GOAL OF THE EXERCISE :: Restate all the data word for word, leaving nothing out.

DATA PROVIDED ::
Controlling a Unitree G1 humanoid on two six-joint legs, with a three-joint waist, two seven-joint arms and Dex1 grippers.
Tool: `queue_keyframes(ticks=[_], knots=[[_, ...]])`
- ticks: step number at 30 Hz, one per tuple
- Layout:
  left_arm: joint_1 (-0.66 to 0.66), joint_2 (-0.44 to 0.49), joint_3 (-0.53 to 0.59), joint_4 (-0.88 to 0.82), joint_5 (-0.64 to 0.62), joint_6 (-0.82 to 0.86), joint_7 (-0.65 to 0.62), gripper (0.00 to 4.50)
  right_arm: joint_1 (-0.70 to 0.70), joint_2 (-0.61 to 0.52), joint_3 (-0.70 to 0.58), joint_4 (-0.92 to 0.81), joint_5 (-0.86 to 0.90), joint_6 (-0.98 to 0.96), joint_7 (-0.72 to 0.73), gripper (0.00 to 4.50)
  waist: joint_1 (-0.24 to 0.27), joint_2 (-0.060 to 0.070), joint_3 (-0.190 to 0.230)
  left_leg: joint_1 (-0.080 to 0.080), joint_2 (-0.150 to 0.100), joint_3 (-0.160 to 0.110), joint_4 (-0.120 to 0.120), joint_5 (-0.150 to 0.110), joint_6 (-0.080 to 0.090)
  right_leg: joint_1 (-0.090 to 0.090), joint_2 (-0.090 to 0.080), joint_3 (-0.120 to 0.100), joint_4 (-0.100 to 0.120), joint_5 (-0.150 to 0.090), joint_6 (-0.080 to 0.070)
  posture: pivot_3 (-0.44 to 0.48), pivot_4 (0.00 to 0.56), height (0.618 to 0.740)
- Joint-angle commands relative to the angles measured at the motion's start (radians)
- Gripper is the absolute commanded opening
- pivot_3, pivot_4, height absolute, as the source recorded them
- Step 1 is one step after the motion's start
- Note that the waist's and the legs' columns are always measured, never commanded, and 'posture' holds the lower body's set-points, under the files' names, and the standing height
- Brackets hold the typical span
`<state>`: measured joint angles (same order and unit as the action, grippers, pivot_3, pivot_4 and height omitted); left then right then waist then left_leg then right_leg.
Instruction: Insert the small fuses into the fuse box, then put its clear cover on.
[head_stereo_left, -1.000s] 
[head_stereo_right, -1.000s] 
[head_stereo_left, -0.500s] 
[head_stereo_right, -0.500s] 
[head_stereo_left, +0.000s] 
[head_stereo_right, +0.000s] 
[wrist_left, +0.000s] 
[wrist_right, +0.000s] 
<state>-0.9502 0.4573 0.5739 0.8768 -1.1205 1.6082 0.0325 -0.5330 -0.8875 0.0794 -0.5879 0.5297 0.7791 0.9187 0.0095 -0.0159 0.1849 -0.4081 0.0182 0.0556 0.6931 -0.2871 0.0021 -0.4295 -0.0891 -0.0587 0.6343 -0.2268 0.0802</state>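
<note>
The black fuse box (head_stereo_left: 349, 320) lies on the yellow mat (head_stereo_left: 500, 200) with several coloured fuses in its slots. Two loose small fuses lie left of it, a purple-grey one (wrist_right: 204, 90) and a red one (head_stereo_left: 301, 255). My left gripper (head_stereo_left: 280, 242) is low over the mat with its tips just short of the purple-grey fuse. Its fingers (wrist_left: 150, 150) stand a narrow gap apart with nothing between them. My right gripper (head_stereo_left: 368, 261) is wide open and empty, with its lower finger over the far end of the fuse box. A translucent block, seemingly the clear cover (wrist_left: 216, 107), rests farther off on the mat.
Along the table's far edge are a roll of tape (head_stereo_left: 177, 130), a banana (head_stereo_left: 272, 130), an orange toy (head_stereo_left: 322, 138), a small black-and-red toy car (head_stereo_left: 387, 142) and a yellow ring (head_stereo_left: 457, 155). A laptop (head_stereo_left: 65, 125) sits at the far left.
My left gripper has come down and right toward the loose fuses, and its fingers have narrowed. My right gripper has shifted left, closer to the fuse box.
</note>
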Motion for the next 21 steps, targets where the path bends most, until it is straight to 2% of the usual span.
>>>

TASK RESULT ::
Controlling a Unitree G1 humanoid on two six-joint legs, with a three-joint waist, two seven-joint arms and Dex1 grippers.
Tool: `queue_keyframes(ticks=[_], knots=[[_, ...]])`
- ticks: step number at 30 Hz, one per tuple
- Layout:
  left_arm: joint_1 (-0.66 to 0.66), joint_2 (-0.44 to 0.49), joint_3 (-0.53 to 0.59), joint_4 (-0.88 to 0.82), joint_5 (-0.64 to 0.62), joint_6 (-0.82 to 0.86), joint_7 (-0.65 to 0.62), gripper (0.00 to 4.50)
  right_arm: joint_1 (-0.70 to 0.70), joint_2 (-0.61 to 0.52), joint_3 (-0.70 to 0.58), joint_4 (-0.92 to 0.81), joint_5 (-0.86 to 0.90), joint_6 (-0.98 to 0.96), joint_7 (-0.72 to 0.73), gripper (0.00 to 4.50)
  waist: joint_1 (-0.24 to 0.27), joint_2 (-0.060 to 0.070), joint_3 (-0.190 to 0.230)
  left_leg: joint_1 (-0.080 to 0.080), joint_2 (-0.150 to 0.100), joint_3 (-0.160 to 0.110), joint_4 (-0.120 to 0.120), joint_5 (-0.150 to 0.110), joint_6 (-0.080 to 0.090)
  right_leg: joint_1 (-0.090 to 0.090), joint_2 (-0.090 to 0.080), joint_3 (-0.120 to 0.100), joint_4 (-0.100 to 0.120), joint_5 (-0.150 to 0.090), joint_6 (-0.080 to 0.070)
  posture: pivot_3 (-0.44 to 0.48), pivot_4 (0.00 to 0.56), height (0.618 to 0.740)
- Joint-angle commands relative to the angles measured at the motion's start (radians)
- Gripper is the absolute commanded opening
- pivot_3, pivot_4, height absolute, as the source recorded them
- Step 1 is one step after the motion's start
- Note that the waist's and the legs' columns are always measured, never commanded, and 'posture' holds the lower body's set-points, under the files' names, and the standing height
- Brackets hold the typical span
`<state>`: measured joint angles (same order and unit as the action, grippers, pivot_3, pivot_4 and height omitted); left then right then waist then left_leg then right_leg.
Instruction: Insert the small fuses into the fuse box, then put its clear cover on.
[head_stereo_left, -1.000s] 
[head_stereo_right, -1.000s] 
[head_stereo_left, -0.500s] 
[head_stereo_right, -0.500s] 
[head_stereo_left, +0.000s] 
[head_stereo_right, +0.000s] 
[wrist_left, +0.000s] 
[wrist_right, +0.000s] 
<state>-0.9502 0.4573 0.5739 0.8768 -1.1205 1.6082 0.0325 -0.5330 -0.8875 0.0794 -0.5879 0.5297 0.7791 0.9187 0.0095 -0.0159 0.1849 -0.4081 0.0182 0.0556 0.6931 -0.2871 0.0021 -0.4295 -0.0891 -0.0587 0.6343 -0.2268 0.0802</state>
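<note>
The black fuse box (head_stereo_left: 349, 320) lies on the yellow mat (head_stereo_left: 500, 200) with several coloured fuses in its slots. Two loose small fuses lie left of it, a purple-grey one (wrist_right: 204, 90) and a red one (head_stereo_left: 301, 255). My left gripper (head_stereo_left: 280, 242) is low over the mat with its tips just short of the purple-grey fuse. Its fingers (wrist_left: 150, 150) stand a narrow gap apart with nothing between them. My right gripper (head_stereo_left: 368, 261) is wide open and empty, with its lower finger over the far end of the fuse box. A translucent block, seemingly the clear cover (wrist_left: 216, 107), rests farther off on the mat.
Along the table's far edge are a roll of tape (head_stereo_left: 177, 130), a banana (head_stereo_left: 272, 130), an orange toy (head_stereo_left: 322, 138), a small black-and-red toy car (head_stereo_left: 387, 142) and a yellow ring (head_stereo_left: 457, 155). A laptop (head_stereo_left: 65, 125) sits at the far left.
My left gripper has come down and right toward the loose fuses, and its fingers have narrowed. My right gripper has shifted left, closer to the fuse box.
</note>
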Motion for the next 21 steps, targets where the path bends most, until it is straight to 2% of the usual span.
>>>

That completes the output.